Para el año 2050, casi el 70% de la población residirá en áreas urbanas, según el informe Revisión a 2018 de las Perspectivas de Urbanización Mundial de la ONU. De no actuar, esta aglomeración se traducirá en más atascos y contaminación. Aliviar estas consecuencias y combatir el cambio climático requiere de planes de movilidad sostenible para el desarrollo de forma equilibrada, basados en la integración de todos los modos de transporte, la circulación de vehículos eléctricos, el uso compartido de automóviles y sistemas de big data, entre otros aspectos.

El big data o, lo que es lo mismo, recopilar y analizar una ingente cantidad de datos de distintas fuentes, está contribuyendo con la creación de sistemas de transporte conectados, que permiten una gestión y una comunicación más inteligente en las ciudades. Copenhague, Singapur, Barcelona, Helsinki, Dubai y Tokio son algunas de las urbes que ya han experimentado con plataformas y políticas, en proyectos que impulsan infraestructuras inteligentes para mejorar el flujo del tráfico y fomentar un uso más eficiente de los transportes.

El uso del big data genera predicciones para anticiparse a los problemas, por ejemplo, para prevenir los atascos. Financiado por la Comisión Europea en el marco del programa Horizonte 2020, el proyecto Transforming Transport ha trabajado con un total de 164 terabytes de datos procedentes de 160 fuentes diferentes. Llevado a cabo en carreteras, puertos, aeropuertos, ferrocarriles y ciudades de toda Europa, en las experiencias piloto emprendidas dentro de esta iniciativa europea se constataron mejoras de hasta un 60% en la eficiencia operativa del transporte y de hasta el 50% en la gestión de activos.

Extraer los datos para darle rigor estadístico pasa por la recolección, su preparación para el almacenamiento y análisis y su integración con otras fuentes para luego interpretarlos. Al mismo tiempo que esta información presenta nuevas oportunidades, también plantea la problemática de la protección de la privacidad, por lo que a la vez debe generarse un marco regulatorio que asegure su buena utilización.

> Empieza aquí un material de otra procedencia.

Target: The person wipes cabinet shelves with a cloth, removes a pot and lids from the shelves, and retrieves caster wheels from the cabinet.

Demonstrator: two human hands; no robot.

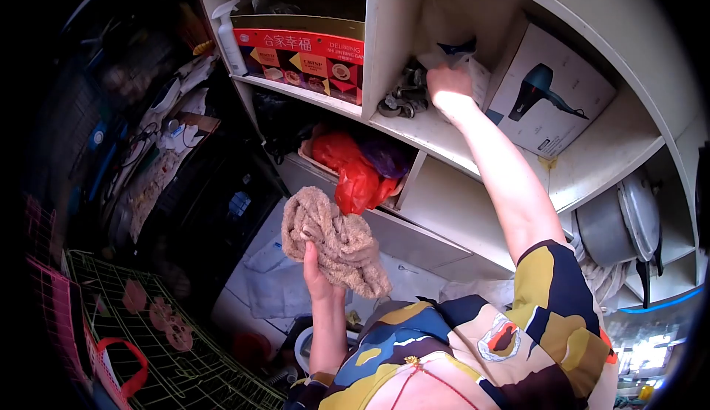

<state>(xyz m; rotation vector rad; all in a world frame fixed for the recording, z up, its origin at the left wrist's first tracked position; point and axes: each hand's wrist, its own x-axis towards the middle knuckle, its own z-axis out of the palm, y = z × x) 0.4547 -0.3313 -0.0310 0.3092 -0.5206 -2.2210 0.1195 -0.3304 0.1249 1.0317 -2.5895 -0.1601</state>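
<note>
My left hand (319, 283) grips a bunched brown fluffy cloth (333, 243), its thumb pressed into the folds. My right arm stretches up into a shelf compartment, where my right hand (450, 88) is closed. What its fingers hold, if anything, is hidden. Just behind that hand are a dark-and-white package (458, 47) and some translucent plastic. Left of it, on the shelf board, lies a cluster of small dark and metallic items (405, 99). A hair dryer box (551, 92) leans on the right side of the same compartment.
A red biscuit box (299, 58) and a white spray bottle (229, 38) occupy the left compartment. Below are red plastic bags (347, 166) in a basket. A metal pot (614, 221) sits at right. A green wire rack (159, 328) stands lower left.
</note>
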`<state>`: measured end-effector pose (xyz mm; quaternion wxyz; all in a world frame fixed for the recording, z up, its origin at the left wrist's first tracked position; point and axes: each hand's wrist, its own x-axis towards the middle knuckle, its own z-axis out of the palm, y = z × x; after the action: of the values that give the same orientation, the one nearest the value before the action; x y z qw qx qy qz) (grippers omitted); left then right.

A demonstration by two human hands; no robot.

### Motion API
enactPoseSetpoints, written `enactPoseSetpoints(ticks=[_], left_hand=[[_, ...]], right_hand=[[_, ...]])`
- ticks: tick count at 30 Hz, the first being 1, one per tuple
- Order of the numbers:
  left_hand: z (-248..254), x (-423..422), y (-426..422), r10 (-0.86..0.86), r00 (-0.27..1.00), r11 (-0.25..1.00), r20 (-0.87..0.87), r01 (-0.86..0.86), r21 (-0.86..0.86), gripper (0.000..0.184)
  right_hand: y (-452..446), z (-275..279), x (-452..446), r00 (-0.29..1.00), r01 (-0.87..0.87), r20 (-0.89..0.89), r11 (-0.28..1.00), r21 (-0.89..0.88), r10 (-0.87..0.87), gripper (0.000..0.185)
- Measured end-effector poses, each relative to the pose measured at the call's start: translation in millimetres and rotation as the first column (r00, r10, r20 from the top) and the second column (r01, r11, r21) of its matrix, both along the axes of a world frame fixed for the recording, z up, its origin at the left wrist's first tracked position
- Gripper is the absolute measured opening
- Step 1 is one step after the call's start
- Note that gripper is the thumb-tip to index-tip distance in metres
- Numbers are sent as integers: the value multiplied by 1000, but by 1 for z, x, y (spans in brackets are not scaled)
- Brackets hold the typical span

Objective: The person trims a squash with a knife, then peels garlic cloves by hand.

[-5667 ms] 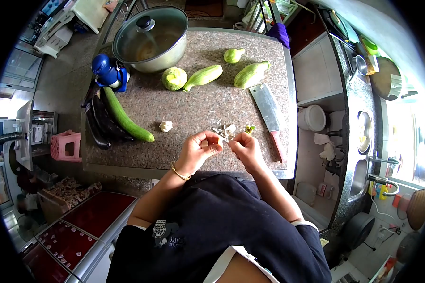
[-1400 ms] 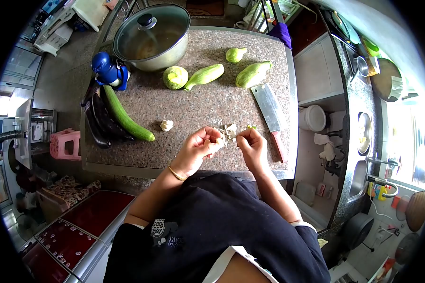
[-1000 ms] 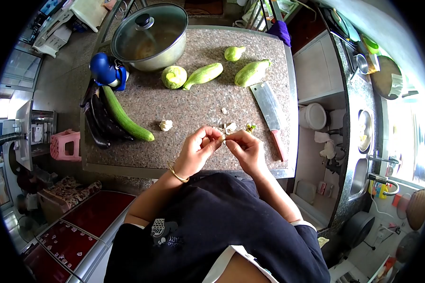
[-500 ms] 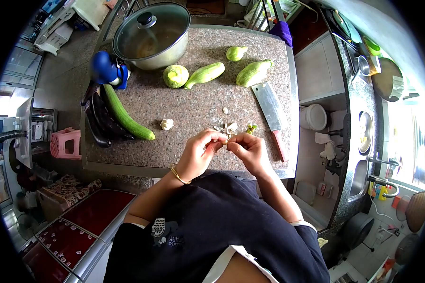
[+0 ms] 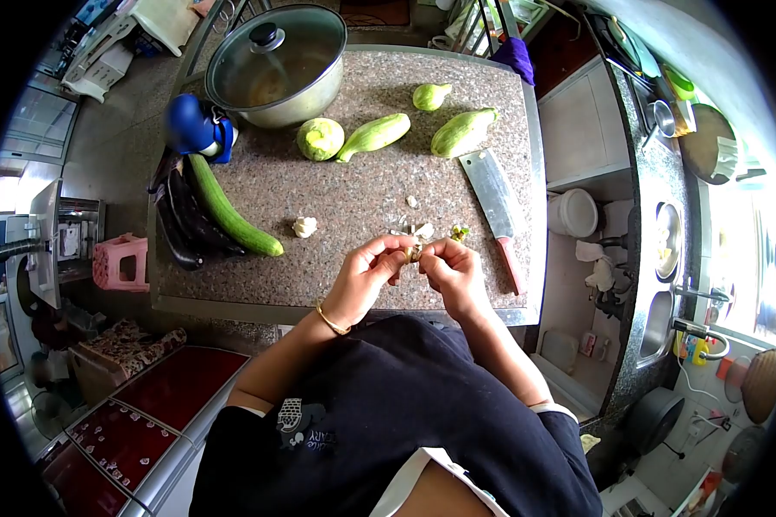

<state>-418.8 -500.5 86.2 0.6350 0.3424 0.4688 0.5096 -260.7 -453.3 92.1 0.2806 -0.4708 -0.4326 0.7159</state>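
My left hand (image 5: 369,274) pinches a small garlic clove (image 5: 413,255) over the near part of the speckled table. The fingertips of my right hand (image 5: 453,274) are closed on the same clove from the other side. Pale garlic skins (image 5: 423,231) lie just beyond my fingers, beside some small green scraps (image 5: 459,233). A peeled-looking pale piece (image 5: 411,202) sits a little farther out. To the left rests a garlic bulb (image 5: 304,227). A cleaver (image 5: 493,196) with a red handle lies right of my right hand.
Several pale green squashes (image 5: 375,138) lie across the table's far half. A lidded pot (image 5: 276,69) stands at the far left, near a blue bottle (image 5: 194,129). Dark eggplants (image 5: 190,220) and a long green gourd (image 5: 233,211) line the left edge. A sink (image 5: 655,326) is at the right.
Since the earliest frame, a pale piece has appeared beyond the skins. My hands parted, then came together around a clove; just now their fingers have shifted slightly on it.
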Motion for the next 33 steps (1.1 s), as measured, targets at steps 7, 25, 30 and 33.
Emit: enactPoseSetpoints(ticks=[7, 25, 30, 33], left_hand=[[-4, -6, 4, 120, 808, 964, 577, 45, -262, 15], [269, 28, 3, 423, -29, 386, -906, 910, 151, 18], [277, 25, 7, 418, -7, 314, -909, 939, 137, 17], [280, 24, 8, 401, 10, 299, -916, 944, 142, 17]], right_hand=[[0, -28, -2, 989, 141, 24, 988, 66, -143, 7], [2, -41, 9, 988, 132, 77, 990, 49, -136, 14], [4, -37, 14, 970, 107, 204, 986, 130, -132, 20], [3, -45, 16, 986, 139, 87, 990, 9, -140, 21]])
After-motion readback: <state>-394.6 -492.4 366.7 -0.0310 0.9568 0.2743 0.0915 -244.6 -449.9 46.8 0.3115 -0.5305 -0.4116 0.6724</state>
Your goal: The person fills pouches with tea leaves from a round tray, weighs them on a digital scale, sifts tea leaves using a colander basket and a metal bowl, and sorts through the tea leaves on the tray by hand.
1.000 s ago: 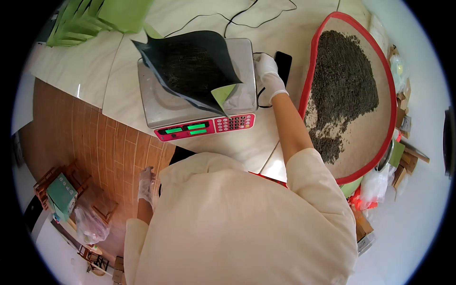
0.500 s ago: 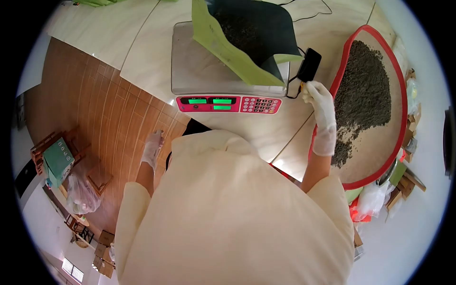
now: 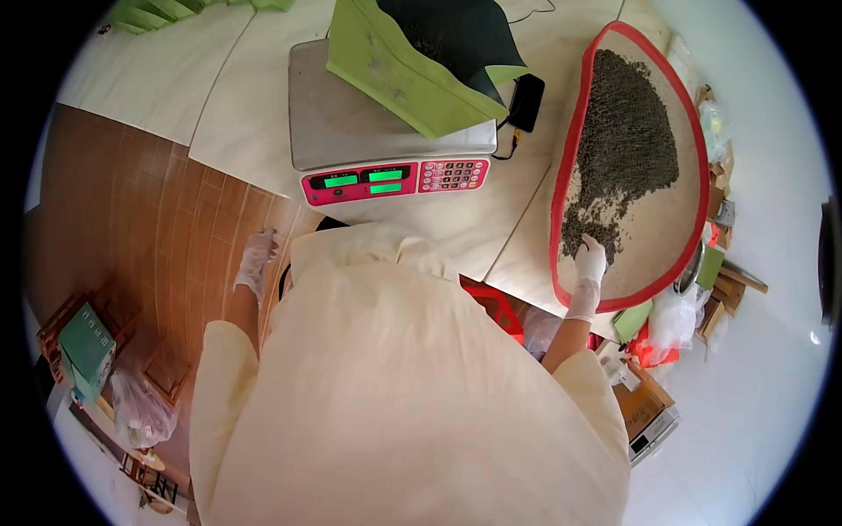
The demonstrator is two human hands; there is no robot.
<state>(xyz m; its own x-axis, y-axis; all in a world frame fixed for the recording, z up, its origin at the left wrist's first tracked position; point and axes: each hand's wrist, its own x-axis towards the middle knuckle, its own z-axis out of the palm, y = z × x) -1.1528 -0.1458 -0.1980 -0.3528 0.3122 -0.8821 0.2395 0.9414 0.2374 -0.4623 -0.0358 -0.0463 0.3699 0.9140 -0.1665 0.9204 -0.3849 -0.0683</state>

Big data para la seguridad vial

El análisis de datos no solo permite mejorar la movilidad en las ciudades en cuanto a impacto medioambiental, también puede ayudar a la seguridad vial y reducir los accidentes en carretera. La Unión Europea ha impulsado varios proyectos en esa línea, por ejemplo, para crear sistemas de transporte inteligente colaborativos. Gracias a la recolección de datos es posible monitorizar parámetros como el tiempo exacto, las velocidades, la posición y otros factores relacionados con colisiones y accidentes automovilísticos. De esta manera, es posible entender cómo las personas realmente se comportan al volante, dependiendo de la hora del día, la duración del viaje, la ruta tomada e incluso las condiciones climáticas.

Pese a que todavía queda mucho camino por recorrer, el desafío del uso del big data para el futuro de la movilidad inteligente y sostenible no es una opción, sino una obligación que redundará en beneficio del medio ambiente y la salud y el bienestar de los humanos.